All three major stock indexes ended in negative territory terminating a nine-week long winning streak.



Economic & Earnings Commentary


We start another new week of trading looking at a backloaded set of data: the consequential Consumer Price Index (CPI) comes out this Thursday, followed by the Producer Price Index (PPI) for Friday — both reflecting results from December. We’ll also see a slow trickle of quarterly earnings reports this week until the spigot opens Friday morning with Q4 results from some of the biggest Wall Street banks: JPMorgan (JPM), Citigroup (C), Bank of America (BAC) and Wells Fargo (WFC).


Markets have moderated notably since the beginning of the year, but they’re no longer taking a nosedive. As of last Thursday, we’ve begun to see a flattening, which would suggest market participants were interested in taking a bit of air out of the valuation balloon overall; economic data is materializing of late that suggests a March interest rate cut from the Fed may be getting a bit ahead of ourselves; pricing in six or seven cuts throughout the year are being re-thunk, as well.


That said, December core CPI year over year is expected to come in sub-4% for the first time since early 2021, and well off the 6 1/2% core CPI year-over-year rates we were seeing as recently as the second half of 2022. This is one inflation metric where we do see clear results of high interest rates dissolving rampant inflation over time, and any downward surprises may put those projections for near-term cuts back on the table. However, non-core CPI numbers are expected to tick up.


PPI results are projected to post the first positive results since September, coming off a 0.0% print for November. These numbers have been trending within a range of -0.4% to +0.7% since mid-2022. But just like with non-core CPI, PPI moving slightly higher is something worth keeping an eye on, including the rate of change month over month.


Besides the Big Banks on Friday, we expect quarterly results for KB Home (KBH) on Wednesday and Delta Air Lines (DAL) on Friday. This morning, Boeing (BA) is taking the Dow more than -130 points lower following two incidents where pressurization in its cabin blew out an Alaskan Air (ALK) window and a Spirit Airline (SAVE) door in Boeing’s 737 MAX-9 planes. Recall the 737 MAX control panel difficulties which led to a year-plus grounding and no sales following two plane crashes overseas. This does not appear to be a re-emergence of prior issues, but another black eye for the model of which Boeing was looking to sell many units.
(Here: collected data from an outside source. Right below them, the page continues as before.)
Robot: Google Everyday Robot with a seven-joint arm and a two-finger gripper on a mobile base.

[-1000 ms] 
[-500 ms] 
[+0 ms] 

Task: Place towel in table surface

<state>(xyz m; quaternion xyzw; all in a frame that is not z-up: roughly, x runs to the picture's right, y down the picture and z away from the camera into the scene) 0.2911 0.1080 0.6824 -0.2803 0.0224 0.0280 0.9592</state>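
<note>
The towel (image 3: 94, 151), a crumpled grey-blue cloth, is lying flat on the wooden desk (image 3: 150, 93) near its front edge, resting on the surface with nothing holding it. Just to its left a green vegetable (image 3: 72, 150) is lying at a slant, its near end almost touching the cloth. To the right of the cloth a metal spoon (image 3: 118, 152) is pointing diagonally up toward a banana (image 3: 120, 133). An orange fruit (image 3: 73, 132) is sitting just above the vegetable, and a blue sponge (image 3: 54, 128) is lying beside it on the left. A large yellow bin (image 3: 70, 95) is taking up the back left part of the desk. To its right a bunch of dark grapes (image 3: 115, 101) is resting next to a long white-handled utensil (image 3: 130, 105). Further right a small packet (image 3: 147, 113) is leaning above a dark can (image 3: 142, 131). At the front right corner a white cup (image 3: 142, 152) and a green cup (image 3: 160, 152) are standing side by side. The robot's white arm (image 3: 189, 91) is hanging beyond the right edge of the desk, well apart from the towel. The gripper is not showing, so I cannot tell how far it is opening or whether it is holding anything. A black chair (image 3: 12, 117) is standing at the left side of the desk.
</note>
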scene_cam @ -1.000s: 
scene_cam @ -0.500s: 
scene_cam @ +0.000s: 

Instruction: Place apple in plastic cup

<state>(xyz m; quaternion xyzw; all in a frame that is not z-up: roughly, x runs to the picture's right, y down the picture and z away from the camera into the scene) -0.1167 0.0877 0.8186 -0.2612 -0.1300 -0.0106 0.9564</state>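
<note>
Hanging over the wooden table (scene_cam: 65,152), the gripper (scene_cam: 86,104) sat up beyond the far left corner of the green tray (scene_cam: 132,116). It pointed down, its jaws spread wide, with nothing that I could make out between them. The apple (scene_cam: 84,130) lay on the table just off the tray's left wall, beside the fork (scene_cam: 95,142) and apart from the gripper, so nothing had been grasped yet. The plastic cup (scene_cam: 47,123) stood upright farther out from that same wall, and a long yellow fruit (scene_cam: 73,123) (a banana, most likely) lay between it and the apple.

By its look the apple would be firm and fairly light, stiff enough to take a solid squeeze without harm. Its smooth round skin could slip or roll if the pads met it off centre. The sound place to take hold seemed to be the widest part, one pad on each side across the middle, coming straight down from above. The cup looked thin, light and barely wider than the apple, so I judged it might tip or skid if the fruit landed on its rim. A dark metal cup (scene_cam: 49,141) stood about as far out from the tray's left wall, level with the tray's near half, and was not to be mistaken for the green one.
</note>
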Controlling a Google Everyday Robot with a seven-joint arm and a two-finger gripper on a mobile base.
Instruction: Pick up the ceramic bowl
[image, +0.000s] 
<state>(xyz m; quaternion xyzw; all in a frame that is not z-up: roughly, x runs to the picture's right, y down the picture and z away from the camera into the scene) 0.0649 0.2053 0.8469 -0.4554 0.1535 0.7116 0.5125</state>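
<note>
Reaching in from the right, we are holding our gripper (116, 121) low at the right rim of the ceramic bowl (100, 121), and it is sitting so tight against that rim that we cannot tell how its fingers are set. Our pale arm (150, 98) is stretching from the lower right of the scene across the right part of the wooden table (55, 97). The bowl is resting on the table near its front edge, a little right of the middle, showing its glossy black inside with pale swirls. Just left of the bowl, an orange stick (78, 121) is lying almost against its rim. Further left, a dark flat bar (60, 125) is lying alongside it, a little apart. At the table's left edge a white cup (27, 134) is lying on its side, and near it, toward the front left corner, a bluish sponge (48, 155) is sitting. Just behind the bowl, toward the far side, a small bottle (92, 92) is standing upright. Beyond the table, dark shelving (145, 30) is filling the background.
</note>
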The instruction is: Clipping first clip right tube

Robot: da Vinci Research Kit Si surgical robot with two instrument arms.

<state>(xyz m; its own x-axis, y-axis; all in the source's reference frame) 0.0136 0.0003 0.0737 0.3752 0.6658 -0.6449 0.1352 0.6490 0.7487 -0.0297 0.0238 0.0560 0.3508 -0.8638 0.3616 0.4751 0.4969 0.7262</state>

The S&P 500, meanwhile, is flat ahead of the opening bell. The Nasdaq is +25 points at this hour. Boeing shares are -7.7% currently.


Market News


Wall Street closed higher after a choppy session on Friday to finish the first week of 2024. Market participants digested better-than-expected job reports of December. However, weak services PMI boosted investors’ confidence that the first cut in interest rate will happen in March. All three major stock indexes ended in positive territory. However, U.S. stock markets suffered a blow last week with three major stock indexes finished in negative zone.


How Did The Benchmarks Perform?


The Dow Jones Industrial Average (DJI) was up 0.1% to close at 37,466.11. At intraday high, the blue-chip index was up more than 187 points and at intraday low, the index was down nearly 117 points. Notably, 17 components of the 30-stock index ended in positive territory, while 13 ended in negative zone.


The tech-heavy Nasdaq Composite finished at 14,524.07, gaining 0.1% due to good performance of large-cap technology stocks. The tech-laden index terminated a five-day losing streak for the first time since Oct 12, 2022.


The S&P 500 rose 0.2% to finish at 4,697.24. The market’s benchmark index terminated a four-day losing streak for the first time over two months. Seven out of 11 broad sectors of the broad-market index ended in positive territory while four in negative zone.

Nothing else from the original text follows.